California cotton industry leaders have worked diligently to avoid what happened to Arizona cotton producers about 25 years ago when cotton from the Grand Canyon State was virtually blacklisted from the world market because it was so sticky. It took herculean efforts by leaders of the industry there to regain market share.

Frank, open discussions

Earl Williams, retired president of the California Cotton Ginners and Growers Association and an advisor to the Supima board of directors, has been the bold leader in the ‘No Sticky Cotton’ campaign in California.

It is not a major issue every year, but often enough to impact marketing efforts. This season was one of those “tough” years, said Lewkowitz. So much so that a sticky cotton summit was called in March at California State University, Fresno where Williams said there was “frank and open discussions” across all segments of the industry.

From that summit came a suggestion that the University of California Cooperative Extension re-evaluate insect treatment threshold recommendations.

However, Williams acknowledged that the major issue is that some growers do not follow control programs because they are too difficult and expensive with no consequences for delivering sticky cotton to a gin.

However, one grower’s sticky cotton affects all growers at a gin.

“It takes a lot of time and money to gin sticky cotton and when one or two growers deliver sticky cotton. At the end of the year all growers get the same return,” Williams said. “This never made sense to me. It’s not fair for the person who spent money to control the problem and one who did not get the same return.”

Financial penalty

Some gins have taken action. One several years ago told growers delivering sticky cotton to the gin to either take their cotton to another roller gin or have it saw ginned there which would greatly reduce the value of the extra-long staple Pima.

This year, two gins are changing their bylaws to move sticky cotton processing to the end of the ginning season and charging its producers added costs. At the season end, the cost of processing the sticky cotton would be compared to non-sticky cotton, and the sticky cotton grower would be financially penalized.

“This is exciting news and a move in the right direction in addressing the problem,” he added.

Growing acreage

Despite these challenges, American Pima cotton primarily grown in the San Joaquin Valley continues in big demand. Last year’s crop was 31 percent larger than the year before and 2017-2018 crop acres will be up by 32 percent from the previous year, according to USDA.

The agency is calling this year’s California acreage 38 percent larger. California produces more than 90 percent of the U.S. ELS crop. Arizona, Texas, and New Mexico also grow American Pima.

Of California’s almost 300,000 acres of cotton, more than 200,000 are planted in American Pima.

The crop reporting service is projecting a crop of 770,000 bales. However, growing season challenges will likely reduce that number to 725,000-730,000 bales, according to Lewkowitz.

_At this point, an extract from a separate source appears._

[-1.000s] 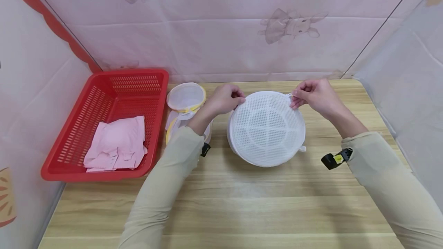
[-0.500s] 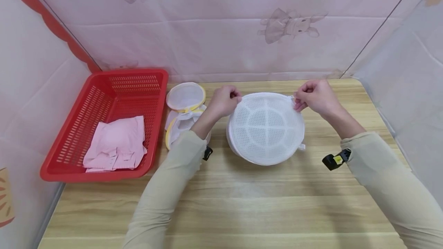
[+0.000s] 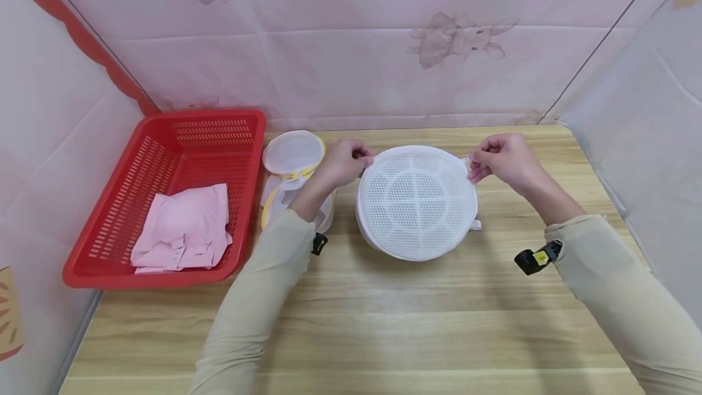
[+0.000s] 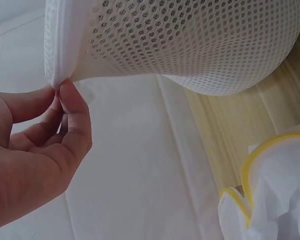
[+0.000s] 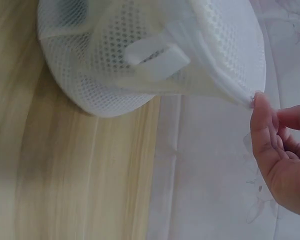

Demand for last season’s crop exceeded early season projections by more than 80,000 bales, resulting in a carryover of just 42,800 bales.

Early season export sales are strong for this year’s crop with about 200,000 bales ordered through only two weeks of the crop year. Final exports are expected to reach 650,000 bales.

The demand for American Pima has increased through the entire downstream supply chain on a global basis.

Top global buyers

India has moved into the No. 1 export sales slot, replacing China, which is producing more high quality cotton. Egyptian cotton had been the premium fiber of choice in India, but American Pima has made great inroads in the country of 1.2 billion people, 400,000 of whom are middle class.

Lewkowitz said Indian consumers are very aware of cotton as comfortable clothing in India’s climate.

Supima partners

Supima now has 400-plus licensees in 41 countries which pay an annual royalty to use the Supima label.

“People want to partner with Supima,” said Ted Sheely, Kings County cotton producer and Supima board chairman. “Our goal is to make a better product and tell a better story. I am proud to see the tremendous range of products made by our cotton.”

Supima’s promotional efforts continue to add new, major brands including Banana Republic, GAP, Levi’s, Everlane, J Brand, and Stance for apparel; plus Casper and Malouf for home textiles.